The truth is, I’d had an eating disorder for ten years. When I was a college freshman my new roommates approached me a few weeks in to the semester because they’d never seen me eat. It was true. My senior year of high school I dropped from 190 pounds to 119 with a combination of calorie restriction and over the counter diet pills. My roommates hadn’t seen me eat because I only ate one smoothie and 10 saltines per day and only when no one else was looking. They suggested I see a counselor and I did. Since I was barely eating, the treatment was simple: eat. So I did. And I convinced everyone, including myself that I was okay. And for years I convinced myself that as long as I was eating I didn’t have an eating disorder.
In the mean time I lost and gained 40 pounds over and over again. I would binge eat and balloon up to 170 and then go on some crazy diet or try some crazy new exercise regimen and get back to 130. I’ve been vegetarian, paleo, low carb, high protein, macro nutrient, gluten free, whole 30, clean. I’ve joined gyms, done Yoga, Pilates, CrossFit, Zumba, and combat sports obsessively. The key here is that I constantly obsessed about my body and my weight. I constantly attacked my body as a problem that needed to be fixed. The whole time I never put together that this obsession to fix my body was just as much of an eating disorder as not eating at all.
Addressing my eating disorder has called in to question all of my deeply held beliefs about myself, my body, other women, their bodies, and the standards society has for women’s bodies. I had to confront the fact that underlying my hatred of my body was a deep seated feeling that I was not good enough, that I wasn’t worthy, and that if I could somehow fix my body I would finally be good enough. As I started to examine the messages I had received throughout my life, I found that these messages are delivered to women in massive amounts by the media.
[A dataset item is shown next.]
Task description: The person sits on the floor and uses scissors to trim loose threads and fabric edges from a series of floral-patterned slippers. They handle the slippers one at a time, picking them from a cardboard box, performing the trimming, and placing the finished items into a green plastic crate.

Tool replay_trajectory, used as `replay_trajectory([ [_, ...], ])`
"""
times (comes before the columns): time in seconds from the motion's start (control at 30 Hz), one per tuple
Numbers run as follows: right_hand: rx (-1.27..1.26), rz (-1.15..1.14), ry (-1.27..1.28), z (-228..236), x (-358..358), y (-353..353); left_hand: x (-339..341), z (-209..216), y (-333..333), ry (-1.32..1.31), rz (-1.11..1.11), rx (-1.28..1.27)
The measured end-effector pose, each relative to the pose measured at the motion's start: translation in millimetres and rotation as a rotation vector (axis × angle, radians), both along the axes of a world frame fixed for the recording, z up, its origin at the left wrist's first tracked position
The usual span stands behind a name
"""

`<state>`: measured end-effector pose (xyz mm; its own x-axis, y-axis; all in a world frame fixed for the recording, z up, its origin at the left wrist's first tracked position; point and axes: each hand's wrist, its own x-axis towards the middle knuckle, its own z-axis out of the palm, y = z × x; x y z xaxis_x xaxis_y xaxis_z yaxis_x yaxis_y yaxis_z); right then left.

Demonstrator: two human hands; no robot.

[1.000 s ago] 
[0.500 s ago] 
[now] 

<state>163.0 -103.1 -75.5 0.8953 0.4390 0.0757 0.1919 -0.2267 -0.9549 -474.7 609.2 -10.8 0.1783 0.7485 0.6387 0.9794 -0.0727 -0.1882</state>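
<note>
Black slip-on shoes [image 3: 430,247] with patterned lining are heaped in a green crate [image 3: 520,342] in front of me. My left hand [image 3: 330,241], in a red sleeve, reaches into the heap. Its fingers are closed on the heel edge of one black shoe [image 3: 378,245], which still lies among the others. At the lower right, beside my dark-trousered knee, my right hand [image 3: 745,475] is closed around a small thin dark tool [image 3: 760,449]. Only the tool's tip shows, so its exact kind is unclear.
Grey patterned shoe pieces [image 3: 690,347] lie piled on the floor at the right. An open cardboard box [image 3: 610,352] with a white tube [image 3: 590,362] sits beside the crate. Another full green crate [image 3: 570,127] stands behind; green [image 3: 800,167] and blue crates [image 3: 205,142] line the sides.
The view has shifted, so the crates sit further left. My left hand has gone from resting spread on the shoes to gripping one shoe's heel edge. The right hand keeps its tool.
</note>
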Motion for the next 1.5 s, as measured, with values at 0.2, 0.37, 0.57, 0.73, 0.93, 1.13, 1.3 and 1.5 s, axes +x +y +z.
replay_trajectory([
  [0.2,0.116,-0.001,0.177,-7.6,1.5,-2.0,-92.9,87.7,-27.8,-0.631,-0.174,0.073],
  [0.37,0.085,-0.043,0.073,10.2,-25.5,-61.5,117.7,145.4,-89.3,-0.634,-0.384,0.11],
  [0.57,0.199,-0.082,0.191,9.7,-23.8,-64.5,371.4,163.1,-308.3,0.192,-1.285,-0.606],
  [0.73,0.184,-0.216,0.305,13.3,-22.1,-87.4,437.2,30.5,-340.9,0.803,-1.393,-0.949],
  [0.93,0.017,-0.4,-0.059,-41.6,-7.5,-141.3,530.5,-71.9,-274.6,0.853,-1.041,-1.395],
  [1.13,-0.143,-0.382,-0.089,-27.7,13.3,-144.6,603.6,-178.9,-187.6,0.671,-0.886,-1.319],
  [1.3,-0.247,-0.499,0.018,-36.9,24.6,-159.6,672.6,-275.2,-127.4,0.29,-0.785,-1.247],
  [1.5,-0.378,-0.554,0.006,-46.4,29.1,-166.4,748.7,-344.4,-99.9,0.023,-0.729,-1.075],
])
I began to get angry. Then, in treatment one day, a women in my group brought up Susie Orbach’s book “Fat is a Feminist Issue”. At first I thought, “That’s ridiculous. How can the concept of fat be a feminist issue?” But when I dug in to it more, I began to find out that all of my ideas about fat really are feminist issues and I began to ask, “Will being a feminist help me recover from my eating disorder?” I still haven’t figured out the answer to that, but it’s where the journey started.